Court Allows EFF's First Amendment Challenge to DMCA §1201 to Proceed - sinak
https://www.eff.org/document/green-v-doj-memorandum-opinion
======
sinak
To be clear, this lawsuit specifically takes on §1201, the anti-circumvention
provisions of the DMCA.

From the Wilson Sonsini Press Release:

> In a big win for critics of Section 1201, the court held that Green and
> Huang satisfy the injury-in-fact requirement for Article III standing,
> meaning they have standing to challenge the statute on First Amendment
> grounds moving forward. In another big win, the court affirmed that "code is
> speech"—and thus protected by the First Amendment—and that using code to
> circumvent technical protection measures "arguably implicates" First
> Amendment rights as well. In so doing, the court dismissed the government's
> assertion that Green and Huang's desired acts of circumvention are not
> protected speech.

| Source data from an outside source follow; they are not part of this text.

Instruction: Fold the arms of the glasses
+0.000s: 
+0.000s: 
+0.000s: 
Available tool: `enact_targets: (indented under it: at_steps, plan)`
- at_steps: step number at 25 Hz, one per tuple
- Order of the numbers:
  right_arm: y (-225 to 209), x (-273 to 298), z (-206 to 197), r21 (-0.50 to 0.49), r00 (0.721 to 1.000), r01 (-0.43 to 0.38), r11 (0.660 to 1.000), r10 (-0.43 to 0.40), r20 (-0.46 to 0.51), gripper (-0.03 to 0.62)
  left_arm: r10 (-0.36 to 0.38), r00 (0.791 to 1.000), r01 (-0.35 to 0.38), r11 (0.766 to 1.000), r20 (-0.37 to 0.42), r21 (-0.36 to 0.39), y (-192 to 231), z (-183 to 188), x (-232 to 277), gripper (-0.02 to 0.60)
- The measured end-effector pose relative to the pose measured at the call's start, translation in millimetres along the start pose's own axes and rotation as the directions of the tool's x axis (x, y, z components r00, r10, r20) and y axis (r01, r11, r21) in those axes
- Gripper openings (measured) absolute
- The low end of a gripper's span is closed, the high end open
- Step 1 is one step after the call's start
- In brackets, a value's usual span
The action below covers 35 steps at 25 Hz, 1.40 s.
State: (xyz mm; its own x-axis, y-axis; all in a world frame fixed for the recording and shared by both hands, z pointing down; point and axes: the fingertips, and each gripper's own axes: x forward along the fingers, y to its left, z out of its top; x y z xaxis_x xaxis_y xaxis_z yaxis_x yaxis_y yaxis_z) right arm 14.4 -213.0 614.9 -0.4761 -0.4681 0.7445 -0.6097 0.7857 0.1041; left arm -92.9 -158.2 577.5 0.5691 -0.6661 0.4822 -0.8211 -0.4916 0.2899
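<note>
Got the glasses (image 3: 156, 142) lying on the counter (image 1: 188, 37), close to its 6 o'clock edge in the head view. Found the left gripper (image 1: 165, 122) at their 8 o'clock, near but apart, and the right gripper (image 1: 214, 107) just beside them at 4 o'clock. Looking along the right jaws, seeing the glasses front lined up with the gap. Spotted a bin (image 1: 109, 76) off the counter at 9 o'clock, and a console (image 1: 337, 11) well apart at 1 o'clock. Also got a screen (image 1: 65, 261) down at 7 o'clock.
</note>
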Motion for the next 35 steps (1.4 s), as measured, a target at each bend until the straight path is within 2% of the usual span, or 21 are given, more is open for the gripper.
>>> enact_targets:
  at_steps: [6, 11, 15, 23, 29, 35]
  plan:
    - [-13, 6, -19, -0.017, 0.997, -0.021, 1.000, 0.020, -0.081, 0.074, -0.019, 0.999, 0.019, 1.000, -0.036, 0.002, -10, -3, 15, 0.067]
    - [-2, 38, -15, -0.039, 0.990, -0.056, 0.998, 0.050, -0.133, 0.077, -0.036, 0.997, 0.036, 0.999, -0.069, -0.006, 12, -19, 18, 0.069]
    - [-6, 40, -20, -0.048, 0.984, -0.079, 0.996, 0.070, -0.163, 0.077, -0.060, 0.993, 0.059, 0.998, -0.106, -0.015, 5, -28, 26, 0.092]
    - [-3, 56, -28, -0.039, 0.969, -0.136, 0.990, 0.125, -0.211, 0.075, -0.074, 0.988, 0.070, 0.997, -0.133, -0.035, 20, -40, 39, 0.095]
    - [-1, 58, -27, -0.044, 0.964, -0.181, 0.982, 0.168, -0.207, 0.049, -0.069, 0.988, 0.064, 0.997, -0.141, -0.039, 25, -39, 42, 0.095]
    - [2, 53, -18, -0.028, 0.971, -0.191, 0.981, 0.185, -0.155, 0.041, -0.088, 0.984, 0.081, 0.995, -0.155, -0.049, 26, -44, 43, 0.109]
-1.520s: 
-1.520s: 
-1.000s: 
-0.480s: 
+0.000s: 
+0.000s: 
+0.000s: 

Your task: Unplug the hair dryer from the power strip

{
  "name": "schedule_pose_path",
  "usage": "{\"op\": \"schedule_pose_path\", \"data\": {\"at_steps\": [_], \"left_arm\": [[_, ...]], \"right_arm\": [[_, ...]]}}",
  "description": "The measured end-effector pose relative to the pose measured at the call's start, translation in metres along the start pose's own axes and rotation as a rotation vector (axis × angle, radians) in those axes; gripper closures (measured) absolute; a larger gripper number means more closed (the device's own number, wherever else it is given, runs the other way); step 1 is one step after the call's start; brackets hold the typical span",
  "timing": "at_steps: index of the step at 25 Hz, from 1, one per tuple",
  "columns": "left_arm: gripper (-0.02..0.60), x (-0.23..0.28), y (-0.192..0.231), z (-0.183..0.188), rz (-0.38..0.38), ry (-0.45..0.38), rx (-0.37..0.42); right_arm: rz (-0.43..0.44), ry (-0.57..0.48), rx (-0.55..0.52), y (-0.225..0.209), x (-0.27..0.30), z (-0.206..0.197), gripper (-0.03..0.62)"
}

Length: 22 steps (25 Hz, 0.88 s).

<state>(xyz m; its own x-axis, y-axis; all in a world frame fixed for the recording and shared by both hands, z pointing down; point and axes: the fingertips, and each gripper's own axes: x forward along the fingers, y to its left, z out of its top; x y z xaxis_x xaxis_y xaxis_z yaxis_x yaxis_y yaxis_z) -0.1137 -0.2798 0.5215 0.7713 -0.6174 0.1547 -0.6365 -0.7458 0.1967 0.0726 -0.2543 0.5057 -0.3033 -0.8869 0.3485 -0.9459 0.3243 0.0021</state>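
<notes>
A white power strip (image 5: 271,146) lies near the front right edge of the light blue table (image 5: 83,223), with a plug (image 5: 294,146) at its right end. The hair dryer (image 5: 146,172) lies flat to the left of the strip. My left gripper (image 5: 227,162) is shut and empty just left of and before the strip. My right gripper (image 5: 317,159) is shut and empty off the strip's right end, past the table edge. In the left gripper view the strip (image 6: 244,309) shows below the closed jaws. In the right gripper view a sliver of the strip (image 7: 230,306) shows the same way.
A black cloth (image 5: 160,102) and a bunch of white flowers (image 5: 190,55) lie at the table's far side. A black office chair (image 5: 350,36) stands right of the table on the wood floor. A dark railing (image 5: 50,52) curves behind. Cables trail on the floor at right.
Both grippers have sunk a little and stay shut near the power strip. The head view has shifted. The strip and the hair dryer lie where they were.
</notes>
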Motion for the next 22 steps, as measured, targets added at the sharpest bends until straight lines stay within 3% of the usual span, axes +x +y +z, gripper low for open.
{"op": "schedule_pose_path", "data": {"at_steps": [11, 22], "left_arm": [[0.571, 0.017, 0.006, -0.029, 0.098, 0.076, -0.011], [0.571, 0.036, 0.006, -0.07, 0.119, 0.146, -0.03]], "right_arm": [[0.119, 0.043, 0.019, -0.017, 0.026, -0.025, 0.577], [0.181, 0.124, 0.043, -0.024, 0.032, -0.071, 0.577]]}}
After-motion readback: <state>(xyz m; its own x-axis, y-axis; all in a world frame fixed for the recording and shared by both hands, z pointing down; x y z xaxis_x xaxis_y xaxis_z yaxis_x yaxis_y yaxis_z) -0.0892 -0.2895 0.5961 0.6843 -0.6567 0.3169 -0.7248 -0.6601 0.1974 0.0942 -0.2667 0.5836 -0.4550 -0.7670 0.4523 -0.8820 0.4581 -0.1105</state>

Finally, although the court dismissed Green and Huang's
> facial challenges to the DMCA as an unlawful prior restraint, it concluded
> their "as-applied" First Amendment challenges can move forward, denying the
> government's motion to dismiss that claim.

[https://www.wsgr.com/wsgr/Display.aspx?SectionName=publicati...](https://www.wsgr.com/wsgr/Display.aspx?SectionName=publications/PDFSearch/wsgralert-
green.htm)